Todas las moléculas presentes en un tubo se fragmentan por un mismo tipo de nucleótido, acorde a la reacción aplicada a ese tubo, pero cada una de las moléculas idénticas puede romperse aleatoriamente por cualquiera de las posiciones de dicho nucleótido. Si no se permite que la reacción sea exhaustiva, se obtendrá una mezcla de moléculas fragmentadas por los distintos puntos. La figura representa todas esas posibilidades (sólo para la hebra marcada, pues es la única que se detectará; r representa la desoxirribosa en el nucleótido abásico).

Pulse en las flechas coloredas para observar los resultados.

Como se describirá a continuación, el análisis de resultados (y la deducción de la secuencia) se basa en medir la longitud de los fragmentos de DNA marcados. Veamos (en la figura de aquí arriba) cuáles son esas longitudes (nº de nucleótidos de cada fragmento marcado).

3. Separación de los fragmentos y análisis

La mezcla resultante de cada una de las cuatro reacciones se separa por electroforesis en gel y se detecta por un método adecuado al marcaje introducido inicialmente (en el caso de fósforo radiactivo, mediante una autorradiografía del gel).

desnaturalización para separar las hebras
(no es preciso en el caso de muestra monocatenaria)

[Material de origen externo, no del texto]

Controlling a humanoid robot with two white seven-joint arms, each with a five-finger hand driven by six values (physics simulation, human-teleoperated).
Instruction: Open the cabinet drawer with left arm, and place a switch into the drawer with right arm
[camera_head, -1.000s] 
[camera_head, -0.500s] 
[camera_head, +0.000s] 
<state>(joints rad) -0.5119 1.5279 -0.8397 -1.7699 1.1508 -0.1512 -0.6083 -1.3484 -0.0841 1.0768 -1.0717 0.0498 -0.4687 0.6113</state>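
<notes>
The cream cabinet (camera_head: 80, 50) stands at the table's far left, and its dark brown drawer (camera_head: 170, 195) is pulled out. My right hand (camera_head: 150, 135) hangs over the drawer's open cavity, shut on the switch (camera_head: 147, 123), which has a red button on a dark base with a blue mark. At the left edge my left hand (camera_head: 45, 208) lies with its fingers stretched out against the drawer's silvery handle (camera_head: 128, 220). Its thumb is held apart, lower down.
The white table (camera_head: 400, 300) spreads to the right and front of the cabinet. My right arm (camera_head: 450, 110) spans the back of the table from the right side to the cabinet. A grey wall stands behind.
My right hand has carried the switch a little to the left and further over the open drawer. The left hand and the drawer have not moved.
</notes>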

En un gel de poliacrilamida (entre 6 y 8%) se pueden observar las diferencias de longitud de un solo nucleótido. Si el gel incluye urea entre 6 y 8 M y se mantiene entre 40 y 50 °C (condiciones desnaturalizantes) se impide que los fragmentos formen puentes de hidrógeno entre sí, por lo que se mantienen como monocatenarios desplegados y se desplazan dependiendo exclusivamente de su longitud.

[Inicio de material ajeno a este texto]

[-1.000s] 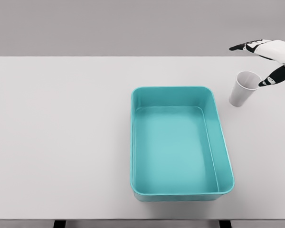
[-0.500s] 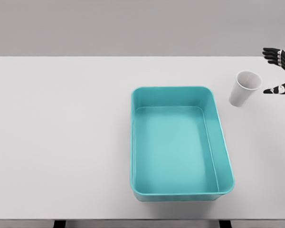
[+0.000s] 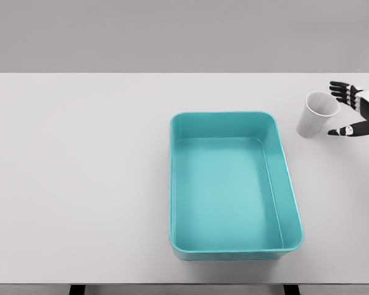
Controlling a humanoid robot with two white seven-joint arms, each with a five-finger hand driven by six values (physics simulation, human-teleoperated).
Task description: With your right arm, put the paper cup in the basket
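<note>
White bench [image 3: 80, 184], grey wall behind. Teal basket [image 3: 232, 184] centre-right. White paper cup [image 3: 316, 115] upright near far right corner. Right hand [image 3: 358, 110] beside cup; fingers [image 3: 342, 91] apart, holding nothing.

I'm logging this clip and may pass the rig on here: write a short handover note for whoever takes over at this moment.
Right hand: open, fingers spread, just right of the cup, holding nothing.
Left arm: out of view.
Cup: upright on the table, right of the basket and apart from it.
Basket: empty, mid-table.
Done: the hand is beside the cup.
Left: close the fingers on the cup, lift it, carry it left over the basket, release.
</note>
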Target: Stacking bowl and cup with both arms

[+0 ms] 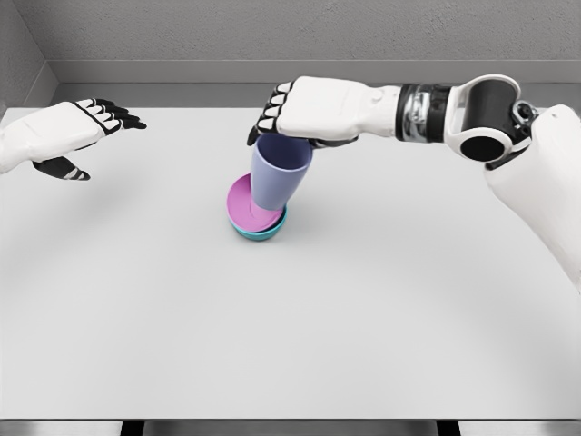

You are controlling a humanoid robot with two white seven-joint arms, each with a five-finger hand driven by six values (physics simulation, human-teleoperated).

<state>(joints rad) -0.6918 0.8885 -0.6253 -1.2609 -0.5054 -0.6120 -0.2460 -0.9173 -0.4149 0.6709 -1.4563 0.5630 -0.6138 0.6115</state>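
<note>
Just a plain white table point(363, 345) here, with a grey wall point(272, 32) running behind it.

cup point(279, 177): we see a plain lavender blue
bowl point(247, 205): we see pink inside, teal outside
desk point(363, 309): we see plain pale grey-white
left robot hand point(68, 134): we see white with black fingers
right robot hand point(304, 111): we see white with black fingertips
</note>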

El revelado (para *p, mediante autorradiografía) muestra sólo los fragmentos marcados. (Los fragmentos de la hebra no marcada también se distribuyen a lo largo del gel, pero no se detectan.)

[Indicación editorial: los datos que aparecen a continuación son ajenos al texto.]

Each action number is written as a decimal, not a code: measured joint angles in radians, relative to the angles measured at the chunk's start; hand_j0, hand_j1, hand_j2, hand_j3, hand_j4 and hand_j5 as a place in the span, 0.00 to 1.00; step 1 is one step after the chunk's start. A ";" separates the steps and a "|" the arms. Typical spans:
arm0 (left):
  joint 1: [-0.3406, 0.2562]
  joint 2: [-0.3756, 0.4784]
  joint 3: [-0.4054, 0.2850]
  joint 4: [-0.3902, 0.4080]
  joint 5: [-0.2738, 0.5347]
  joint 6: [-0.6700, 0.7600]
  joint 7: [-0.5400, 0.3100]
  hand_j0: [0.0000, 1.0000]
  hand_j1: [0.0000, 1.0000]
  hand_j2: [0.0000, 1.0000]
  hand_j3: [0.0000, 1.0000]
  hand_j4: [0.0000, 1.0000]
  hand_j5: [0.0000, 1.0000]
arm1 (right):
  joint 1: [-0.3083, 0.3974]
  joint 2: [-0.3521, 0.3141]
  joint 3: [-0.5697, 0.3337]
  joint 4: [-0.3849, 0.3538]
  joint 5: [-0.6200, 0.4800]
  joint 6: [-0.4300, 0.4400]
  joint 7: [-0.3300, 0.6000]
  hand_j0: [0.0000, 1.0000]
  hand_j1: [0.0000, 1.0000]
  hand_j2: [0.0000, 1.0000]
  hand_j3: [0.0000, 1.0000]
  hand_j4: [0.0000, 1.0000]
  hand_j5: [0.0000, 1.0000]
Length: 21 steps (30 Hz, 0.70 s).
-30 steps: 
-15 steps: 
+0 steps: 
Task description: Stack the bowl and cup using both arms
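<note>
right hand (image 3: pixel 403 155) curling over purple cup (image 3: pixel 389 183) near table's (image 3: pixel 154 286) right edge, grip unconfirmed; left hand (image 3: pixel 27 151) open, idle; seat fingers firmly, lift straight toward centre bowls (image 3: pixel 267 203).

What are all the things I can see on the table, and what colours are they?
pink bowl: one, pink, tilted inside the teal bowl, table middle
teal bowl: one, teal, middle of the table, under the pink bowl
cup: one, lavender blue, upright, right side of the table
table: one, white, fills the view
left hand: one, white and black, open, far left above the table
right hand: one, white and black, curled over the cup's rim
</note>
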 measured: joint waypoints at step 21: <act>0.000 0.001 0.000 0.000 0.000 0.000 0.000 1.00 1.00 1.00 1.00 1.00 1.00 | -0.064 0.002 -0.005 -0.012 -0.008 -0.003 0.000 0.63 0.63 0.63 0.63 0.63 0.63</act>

Interpretación de los resultados.

Análisis del patrón de bandas:
La posición de cada banda indica la longitud del fragmento marcado (gracias a la calibración del gel). Ésta coincide (véase subapartado 2 anterior) con la posición del nucleótido anterior a la base eliminada, puesto que el extremo 5´ es el marcado. Y la base eliminada viene determinada por la calle del gel (el tipo de tratamiento). En conclusión, los fragmentos, ordenados de menor a mayor (de abajo arriba), corresponden a la lectura de la secuencia, de 5´ a 3´.

Detalle del análisis:
Si la banda aparece en las calles “G” o “C”, la interpretación es obvia. Si lo hace en las calles “G+A” o “C+T”, hay que tener en cuenta si también aparece una banda en la “G” o “C”, respectivamente.